Roman Reigns watched Jacob Fatu walk into the Sames Auto Arena in Laredo on Monday and leave with a match at the next pay-per-view after a brutal, sudden attack.
On April 27, the show that began at 8 p.m. ET on Netflix turned into a direct challenge to Reigns’ championship. Fatu — who had approached Reigns last week asking for a title shot — struck with a Tongan Death Grip and told Reigns he would take everything from him before Reigns announced Fatu would face him at Backlash on May 9 in Tampa, Florida.
The moment mattered not only for the stipulation but for the stakes: Backlash is the first premium live event after WrestleMania, and Reigns put Fatu squarely in the main-event picture by signing off on a title match less than two weeks out.
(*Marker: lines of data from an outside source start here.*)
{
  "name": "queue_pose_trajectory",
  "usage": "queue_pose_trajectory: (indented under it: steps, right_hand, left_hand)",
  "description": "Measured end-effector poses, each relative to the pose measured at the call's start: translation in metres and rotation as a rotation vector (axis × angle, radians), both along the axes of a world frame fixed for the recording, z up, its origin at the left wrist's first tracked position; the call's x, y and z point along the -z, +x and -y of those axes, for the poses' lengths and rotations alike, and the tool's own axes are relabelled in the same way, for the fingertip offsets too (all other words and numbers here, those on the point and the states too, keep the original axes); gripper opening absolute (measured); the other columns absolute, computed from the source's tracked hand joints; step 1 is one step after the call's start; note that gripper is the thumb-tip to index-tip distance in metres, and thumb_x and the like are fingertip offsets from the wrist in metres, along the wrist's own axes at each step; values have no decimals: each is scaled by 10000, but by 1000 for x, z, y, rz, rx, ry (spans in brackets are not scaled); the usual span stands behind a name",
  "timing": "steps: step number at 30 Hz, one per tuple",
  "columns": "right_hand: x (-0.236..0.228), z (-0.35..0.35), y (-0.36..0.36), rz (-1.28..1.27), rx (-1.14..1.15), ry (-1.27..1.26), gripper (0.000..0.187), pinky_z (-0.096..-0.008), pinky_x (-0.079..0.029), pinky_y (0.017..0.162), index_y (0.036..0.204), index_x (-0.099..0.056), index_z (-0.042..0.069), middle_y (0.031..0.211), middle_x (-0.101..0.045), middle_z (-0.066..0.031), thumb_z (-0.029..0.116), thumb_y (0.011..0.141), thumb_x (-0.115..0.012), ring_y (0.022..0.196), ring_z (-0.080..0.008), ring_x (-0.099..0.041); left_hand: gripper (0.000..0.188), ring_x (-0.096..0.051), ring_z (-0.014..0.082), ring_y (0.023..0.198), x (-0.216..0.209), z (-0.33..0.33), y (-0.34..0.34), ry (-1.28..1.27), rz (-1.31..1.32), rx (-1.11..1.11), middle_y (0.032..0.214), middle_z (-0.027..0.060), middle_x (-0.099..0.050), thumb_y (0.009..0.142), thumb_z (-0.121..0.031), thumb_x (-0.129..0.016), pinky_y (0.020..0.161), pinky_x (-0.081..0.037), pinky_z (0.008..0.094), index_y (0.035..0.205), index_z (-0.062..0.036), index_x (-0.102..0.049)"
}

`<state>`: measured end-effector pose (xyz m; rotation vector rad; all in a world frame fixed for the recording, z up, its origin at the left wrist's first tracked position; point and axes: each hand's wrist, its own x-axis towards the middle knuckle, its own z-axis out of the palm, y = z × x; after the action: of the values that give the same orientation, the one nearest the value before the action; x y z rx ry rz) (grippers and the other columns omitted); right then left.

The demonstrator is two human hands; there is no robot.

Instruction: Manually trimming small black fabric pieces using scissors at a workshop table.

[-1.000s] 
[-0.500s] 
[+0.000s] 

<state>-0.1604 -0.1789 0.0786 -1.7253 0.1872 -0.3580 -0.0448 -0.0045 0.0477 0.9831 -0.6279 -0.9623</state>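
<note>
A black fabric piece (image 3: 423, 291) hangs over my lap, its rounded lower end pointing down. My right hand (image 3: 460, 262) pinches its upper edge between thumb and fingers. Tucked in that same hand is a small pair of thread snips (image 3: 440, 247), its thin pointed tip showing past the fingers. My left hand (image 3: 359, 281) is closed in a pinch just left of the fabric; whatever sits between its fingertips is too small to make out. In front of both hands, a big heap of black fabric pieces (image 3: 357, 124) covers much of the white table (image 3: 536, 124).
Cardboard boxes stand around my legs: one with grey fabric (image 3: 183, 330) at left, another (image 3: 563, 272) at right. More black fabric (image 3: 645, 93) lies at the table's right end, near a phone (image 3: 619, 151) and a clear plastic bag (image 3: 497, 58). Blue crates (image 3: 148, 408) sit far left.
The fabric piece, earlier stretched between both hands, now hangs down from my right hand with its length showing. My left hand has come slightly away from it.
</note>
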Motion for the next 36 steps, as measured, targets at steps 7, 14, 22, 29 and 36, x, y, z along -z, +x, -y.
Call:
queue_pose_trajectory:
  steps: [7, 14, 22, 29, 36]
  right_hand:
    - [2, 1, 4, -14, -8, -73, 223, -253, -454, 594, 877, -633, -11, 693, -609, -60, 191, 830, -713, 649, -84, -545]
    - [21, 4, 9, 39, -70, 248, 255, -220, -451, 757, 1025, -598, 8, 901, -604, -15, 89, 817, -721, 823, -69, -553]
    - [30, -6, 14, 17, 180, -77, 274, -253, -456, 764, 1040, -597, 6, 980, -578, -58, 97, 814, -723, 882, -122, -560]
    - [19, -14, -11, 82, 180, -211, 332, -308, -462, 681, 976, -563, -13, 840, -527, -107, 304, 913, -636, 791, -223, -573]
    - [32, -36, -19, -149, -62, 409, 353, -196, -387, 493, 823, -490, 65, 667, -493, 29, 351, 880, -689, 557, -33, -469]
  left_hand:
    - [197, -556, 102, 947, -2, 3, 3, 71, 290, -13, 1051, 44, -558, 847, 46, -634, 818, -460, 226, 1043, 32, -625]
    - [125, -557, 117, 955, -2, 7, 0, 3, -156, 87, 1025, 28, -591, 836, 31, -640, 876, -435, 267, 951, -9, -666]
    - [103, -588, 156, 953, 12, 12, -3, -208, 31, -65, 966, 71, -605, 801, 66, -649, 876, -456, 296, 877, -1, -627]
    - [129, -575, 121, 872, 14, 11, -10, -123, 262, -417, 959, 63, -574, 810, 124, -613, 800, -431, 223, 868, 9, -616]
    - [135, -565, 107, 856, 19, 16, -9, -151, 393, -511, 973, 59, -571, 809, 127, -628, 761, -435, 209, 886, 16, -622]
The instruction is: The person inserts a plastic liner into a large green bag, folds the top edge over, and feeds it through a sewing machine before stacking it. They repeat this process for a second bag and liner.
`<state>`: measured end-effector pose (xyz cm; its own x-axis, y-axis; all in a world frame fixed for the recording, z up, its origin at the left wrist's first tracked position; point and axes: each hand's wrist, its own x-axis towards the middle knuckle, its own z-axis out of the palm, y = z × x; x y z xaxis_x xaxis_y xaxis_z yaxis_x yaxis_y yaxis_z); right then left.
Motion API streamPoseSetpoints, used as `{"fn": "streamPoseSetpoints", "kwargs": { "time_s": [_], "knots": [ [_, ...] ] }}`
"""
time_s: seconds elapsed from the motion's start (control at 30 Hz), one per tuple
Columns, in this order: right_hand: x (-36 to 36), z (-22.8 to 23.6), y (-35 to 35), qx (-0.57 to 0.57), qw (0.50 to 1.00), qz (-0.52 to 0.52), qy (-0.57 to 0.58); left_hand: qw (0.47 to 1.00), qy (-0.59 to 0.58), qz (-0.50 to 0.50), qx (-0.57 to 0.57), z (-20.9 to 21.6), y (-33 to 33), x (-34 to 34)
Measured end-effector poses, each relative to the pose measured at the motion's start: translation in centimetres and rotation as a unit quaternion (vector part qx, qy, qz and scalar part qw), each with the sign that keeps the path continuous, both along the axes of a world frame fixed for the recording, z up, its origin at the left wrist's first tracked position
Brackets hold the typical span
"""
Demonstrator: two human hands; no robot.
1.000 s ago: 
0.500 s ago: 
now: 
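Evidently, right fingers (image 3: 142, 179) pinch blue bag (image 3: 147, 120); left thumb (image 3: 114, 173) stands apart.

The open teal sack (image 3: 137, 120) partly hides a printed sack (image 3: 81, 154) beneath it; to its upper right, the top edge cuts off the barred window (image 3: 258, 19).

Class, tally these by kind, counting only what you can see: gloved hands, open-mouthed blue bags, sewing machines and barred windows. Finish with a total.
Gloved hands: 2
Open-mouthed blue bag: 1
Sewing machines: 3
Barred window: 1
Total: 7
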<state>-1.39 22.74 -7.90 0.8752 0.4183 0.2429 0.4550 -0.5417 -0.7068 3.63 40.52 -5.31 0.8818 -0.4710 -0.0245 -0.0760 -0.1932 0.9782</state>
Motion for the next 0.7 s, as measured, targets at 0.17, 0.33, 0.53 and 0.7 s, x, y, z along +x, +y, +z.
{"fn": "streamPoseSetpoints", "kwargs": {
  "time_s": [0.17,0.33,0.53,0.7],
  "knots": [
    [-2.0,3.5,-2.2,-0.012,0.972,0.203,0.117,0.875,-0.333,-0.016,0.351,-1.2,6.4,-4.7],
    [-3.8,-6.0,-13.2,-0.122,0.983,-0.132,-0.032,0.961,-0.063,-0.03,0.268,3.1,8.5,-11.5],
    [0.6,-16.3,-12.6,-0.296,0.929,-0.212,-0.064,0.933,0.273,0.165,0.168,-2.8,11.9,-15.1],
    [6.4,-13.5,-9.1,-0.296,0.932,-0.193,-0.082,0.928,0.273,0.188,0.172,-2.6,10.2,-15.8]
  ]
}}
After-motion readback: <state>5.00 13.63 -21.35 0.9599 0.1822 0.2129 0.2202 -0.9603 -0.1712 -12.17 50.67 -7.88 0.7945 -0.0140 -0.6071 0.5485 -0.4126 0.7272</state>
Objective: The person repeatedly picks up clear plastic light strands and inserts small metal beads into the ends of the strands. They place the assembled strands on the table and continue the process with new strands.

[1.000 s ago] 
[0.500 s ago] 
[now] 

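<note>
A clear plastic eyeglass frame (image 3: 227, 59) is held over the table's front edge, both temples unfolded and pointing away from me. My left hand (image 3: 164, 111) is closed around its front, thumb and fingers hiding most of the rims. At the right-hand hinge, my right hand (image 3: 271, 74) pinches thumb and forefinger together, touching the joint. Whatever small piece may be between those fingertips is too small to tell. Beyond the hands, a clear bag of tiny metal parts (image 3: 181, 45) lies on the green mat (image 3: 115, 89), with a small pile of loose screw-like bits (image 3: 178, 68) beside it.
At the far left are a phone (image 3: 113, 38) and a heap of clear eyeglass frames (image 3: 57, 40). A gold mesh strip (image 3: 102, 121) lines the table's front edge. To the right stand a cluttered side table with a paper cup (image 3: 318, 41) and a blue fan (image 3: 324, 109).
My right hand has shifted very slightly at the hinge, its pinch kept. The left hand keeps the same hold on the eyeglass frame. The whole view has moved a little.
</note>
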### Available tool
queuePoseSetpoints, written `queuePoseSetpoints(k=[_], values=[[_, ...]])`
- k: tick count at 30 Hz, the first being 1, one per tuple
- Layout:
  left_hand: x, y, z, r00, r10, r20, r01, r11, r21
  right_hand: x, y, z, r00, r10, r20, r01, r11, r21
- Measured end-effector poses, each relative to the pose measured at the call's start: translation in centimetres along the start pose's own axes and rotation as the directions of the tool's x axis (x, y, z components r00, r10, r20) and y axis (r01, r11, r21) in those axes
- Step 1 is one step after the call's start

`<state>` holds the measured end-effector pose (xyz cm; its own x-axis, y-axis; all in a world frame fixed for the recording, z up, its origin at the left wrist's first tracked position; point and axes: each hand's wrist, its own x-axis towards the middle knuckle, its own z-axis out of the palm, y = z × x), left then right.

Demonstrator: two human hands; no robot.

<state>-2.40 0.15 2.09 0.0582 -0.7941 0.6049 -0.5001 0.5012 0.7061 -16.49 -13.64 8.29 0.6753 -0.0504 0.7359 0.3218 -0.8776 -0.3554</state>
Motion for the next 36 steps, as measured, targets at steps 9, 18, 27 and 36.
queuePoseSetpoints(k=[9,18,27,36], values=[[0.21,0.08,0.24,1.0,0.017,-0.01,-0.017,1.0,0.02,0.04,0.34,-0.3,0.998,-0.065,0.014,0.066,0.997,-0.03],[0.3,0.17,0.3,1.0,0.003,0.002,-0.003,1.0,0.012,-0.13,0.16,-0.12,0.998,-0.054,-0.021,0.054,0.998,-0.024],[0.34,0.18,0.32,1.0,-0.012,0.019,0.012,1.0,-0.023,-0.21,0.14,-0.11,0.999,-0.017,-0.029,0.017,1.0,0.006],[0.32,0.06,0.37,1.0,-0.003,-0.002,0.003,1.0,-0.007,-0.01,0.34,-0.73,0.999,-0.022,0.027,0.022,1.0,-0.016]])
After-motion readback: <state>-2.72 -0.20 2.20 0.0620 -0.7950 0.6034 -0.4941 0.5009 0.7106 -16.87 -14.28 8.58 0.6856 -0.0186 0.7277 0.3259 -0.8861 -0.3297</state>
Reigns held the ring and the responsibility. He told Fatu, "I hope Fatu made the right choice and will unite the family rather than divide it." Fatu answered with his own line — "It’s not about the start but the finish" — and followed with a pointed jab at the champion’s path: "Reigns is stuck in the main event bubble and didn’t grind like him." Fatu also claimed Solo Sikoa had called him before WWE in a message clearly meant to widen the crack between Reigns and his allies.
The show also delivered two notable matches: Becky Lynch defeated Iyo Sky in an Intercontinental Championship match, and The Judgment Day’s Raquel Rodriguez teamed with Roxanne Perez to beat Bayley and Lyra Valkyria. Becky Lynch and joe hendry were advertised to get time on Netflix during the broadcast; the program confirmed Lynch’s outing but did not provide a specific on-air outcome for Hendry in the material available.
Context makes the sequence sharper. Last week’s Raw closed with Fatu asking Reigns for a shot; Monday answered that ask with a physical escalation and an on-the-spot match booking. Reigns, who during the segment appeared more worked up and noticeably sweaty, balanced a public admonition of Fatu with the practical reality of having to take the challenge.
The tension in the segment was plain and decisive. Reigns twice went in different directions — he said he never forgot about Fatu and, in the same exchange, suggested Fatu had not earned the shot and that it could not be signed off on — a contradiction that left the crowd and the narrative in a live tug of war. Fatu’s attack erased any pretense of a measured, earned rise and forced Reigns to answer in the ring rather than at the negotiating table.
What happens next is already scheduled: Reigns and Fatu meet at Backlash on May 9 in Tampa, a match that will decide whether Fatu’s raw, violent entrance into Reigns’ world translates into a credible challenge for the WWE World Heavyweight Championship. For now, the clearest short-term consequence is set — a title match just 12 days away — and the subplot between Reigns, the Usos, Solo Sikoa and Fatu will drive whether that match is a family reckoning or a straightforward championship defense.
As for the question the billing raised about Joe Hendry, the record from Raw is simple: he was advertised to receive time on the Netflix broadcast, but the available account does not provide a specific outcome for him on April 27. The show confirmed Lynch’s Intercontinental victory and set the Fatu–Reigns Backlash main event; Hendry’s advertised appearance was noted but not documented in the material used for this report.